PredictionResultsList Reference

The PredictionResultsList class is a specialized list container that wraps lists of PredictionResult objects returned by the top() method of the Predictions class. It provides additional functionality while maintaining full compatibility with standard Python list operations.

Quick Reference

Get Top Predictions

# Get top predictions (returns PredictionResultsList)
top_models = predictions.top(n=5, rank_metric="mse", aggregate_partitions=True)

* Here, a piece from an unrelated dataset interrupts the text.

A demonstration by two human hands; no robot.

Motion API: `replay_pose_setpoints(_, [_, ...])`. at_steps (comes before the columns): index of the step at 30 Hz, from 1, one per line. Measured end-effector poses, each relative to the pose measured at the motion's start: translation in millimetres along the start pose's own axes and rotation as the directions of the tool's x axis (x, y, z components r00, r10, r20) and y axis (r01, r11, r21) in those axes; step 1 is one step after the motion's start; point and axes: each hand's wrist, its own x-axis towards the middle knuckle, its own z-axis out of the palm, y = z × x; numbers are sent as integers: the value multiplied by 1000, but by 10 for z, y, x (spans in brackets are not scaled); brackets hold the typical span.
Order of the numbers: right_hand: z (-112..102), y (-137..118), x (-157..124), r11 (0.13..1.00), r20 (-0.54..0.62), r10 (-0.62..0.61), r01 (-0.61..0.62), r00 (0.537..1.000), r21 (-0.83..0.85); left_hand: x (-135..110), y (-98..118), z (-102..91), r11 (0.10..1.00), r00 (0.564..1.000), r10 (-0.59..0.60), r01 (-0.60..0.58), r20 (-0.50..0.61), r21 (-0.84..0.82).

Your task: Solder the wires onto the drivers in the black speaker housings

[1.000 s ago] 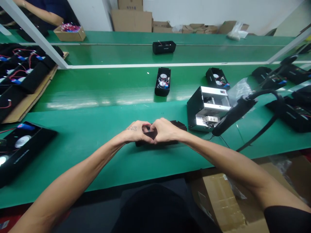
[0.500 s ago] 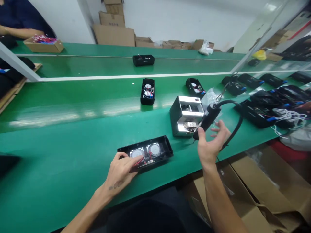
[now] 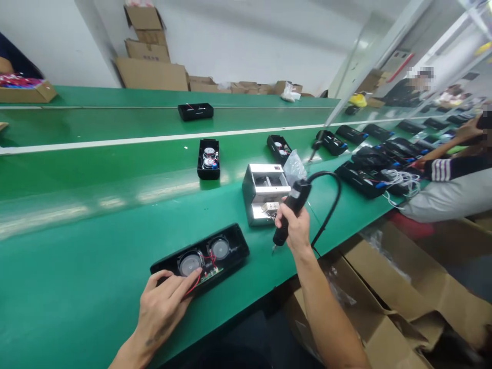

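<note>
A black speaker housing [image 3: 234, 246] with two round drivers and red wires lies open side up near the front edge of the green table. My left hand [image 3: 161, 307] rests on its near left end, fingers stretched out flat, fingertips touching a red wire. My right hand [image 3: 294, 228] is closed around the black handle of a corded electric screwdriver [image 3: 290, 207], its tip pointing down just right of the housing. The cable loops up and to the right.
A silver metal box [image 3: 263, 192] stands right behind the screwdriver. More black housings [image 3: 208, 159] lie on the belt and several sit at the right by a co-worker's arm [image 3: 442, 154]. Cardboard boxes [image 3: 384, 328] stand below the table edge.
My right hand left the housing, reached right and closed on the screwdriver, bringing it toward the housing. My left hand stayed on the housing. The view has swung right.
</note>
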Motion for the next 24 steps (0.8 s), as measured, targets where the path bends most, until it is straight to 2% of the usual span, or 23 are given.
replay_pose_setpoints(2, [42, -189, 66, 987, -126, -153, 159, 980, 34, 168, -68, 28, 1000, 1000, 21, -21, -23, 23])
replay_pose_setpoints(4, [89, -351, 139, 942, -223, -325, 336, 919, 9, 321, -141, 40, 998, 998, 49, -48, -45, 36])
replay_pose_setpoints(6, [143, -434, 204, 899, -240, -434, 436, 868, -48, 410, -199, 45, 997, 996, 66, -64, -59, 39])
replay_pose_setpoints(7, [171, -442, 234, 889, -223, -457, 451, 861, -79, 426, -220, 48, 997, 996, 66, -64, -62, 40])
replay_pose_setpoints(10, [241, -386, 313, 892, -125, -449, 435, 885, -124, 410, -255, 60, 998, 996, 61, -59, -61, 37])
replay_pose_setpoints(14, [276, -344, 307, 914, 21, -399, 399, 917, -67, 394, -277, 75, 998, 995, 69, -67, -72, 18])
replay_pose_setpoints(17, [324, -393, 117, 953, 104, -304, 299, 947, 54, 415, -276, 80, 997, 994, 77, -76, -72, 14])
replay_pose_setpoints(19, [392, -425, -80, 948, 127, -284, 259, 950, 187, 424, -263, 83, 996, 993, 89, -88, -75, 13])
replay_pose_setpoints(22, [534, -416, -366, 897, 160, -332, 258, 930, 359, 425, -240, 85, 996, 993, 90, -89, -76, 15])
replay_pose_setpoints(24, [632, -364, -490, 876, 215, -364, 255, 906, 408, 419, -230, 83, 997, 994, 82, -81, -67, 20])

Save All Predictions to CSV

top_models.save(path="results", filename="top_5_models.csv")

Get Prediction by ID

prediction = top_models.get("abc123")
if prediction:
    print(f"Found: {prediction.model_name}")

Standard List Operations

len(top_models)           # Length
top_models[0]             # Indexing
top_models[:3]            # Slicing
for model in top_models:  # Iteration
    ...

Key Features

Extended Functionality

  • save(path, filename): Save all predictions to a single structured CSV file

  • get(id): Fast retrieval of predictions by their unique ID

  • Standard list operations: indexing, slicing, iteration, length, etc.

Enhanced PredictionResult

  • summary(): Generate a formatted tab report with metrics for train/val/test partitions

  • save_to_csv(path_or_file, filename): Save individual prediction to CSV

  • eval_score(metrics): Calculate metrics for the prediction

Usage Examples

Basic Usage

from nirs4all.data import Predictions

predictions = Predictions()

# Get top 5 models using top() method
top_models = predictions.top(
    n=5,
    rank_metric="mse",
    rank_partition="val",
    display_partition="test",
    aggregate_partitions=True
)

# Type: PredictionResultsList (extends list)
print(type(top_models))  # <class 'PredictionResultsList'>
print(len(top_models))   # 5

Saving to CSV

The save() method creates a structured CSV:

Line 1: dataset_name
Line 2: model_classname + model_id
Line 3: fold_id
Line 4: partition
Line 5: column headers (y_true_partition, y_pred_partition, ...)
Lines 6+: prediction data

Example:

top_models.save(
    path="results",
    filename="top_5_models.csv"
)

For aggregated results, the CSV has columns like:

  • y_true_train_fold0, y_pred_train_fold0

  • y_true_val_fold0, y_pred_val_fold0

  • y_true_test, y_pred_test

Common Workflows

Analyze Top Models

# Get top 10 models
top_10 = predictions.top(
    n=10,
    rank_metric="mse",
    aggregate_partitions=True
)

# Save all to CSV
top_10.save(path="results/analysis")

# Print summaries
for i, model in enumerate(top_10, 1):
    print(f"\n{'='*80}")
    print(f"MODEL {i}: {model.model_name} (ID: {model.id})")
    print(f"{'='*80}")
    print(model.summary())

Export Best Model Details

# Get best model
best = predictions.top(n=1, rank_metric="rmse")[0]

# Print summary
print("BEST MODEL PERFORMANCE:")
print(best.summary())

# Save individual prediction
best.save_to_csv("results/best_model.csv")

# Access details
print(f"Model: {best.model_name}")
print(f"Dataset: {best.dataset_name}")
print(f"Fold: {best.fold_id}")
print(f"Score: {best.get('rank_score')}")

Compare Multiple Models

# Get top 5 models
top_5 = predictions.top(n=5, rank_metric="r2", ascending=False)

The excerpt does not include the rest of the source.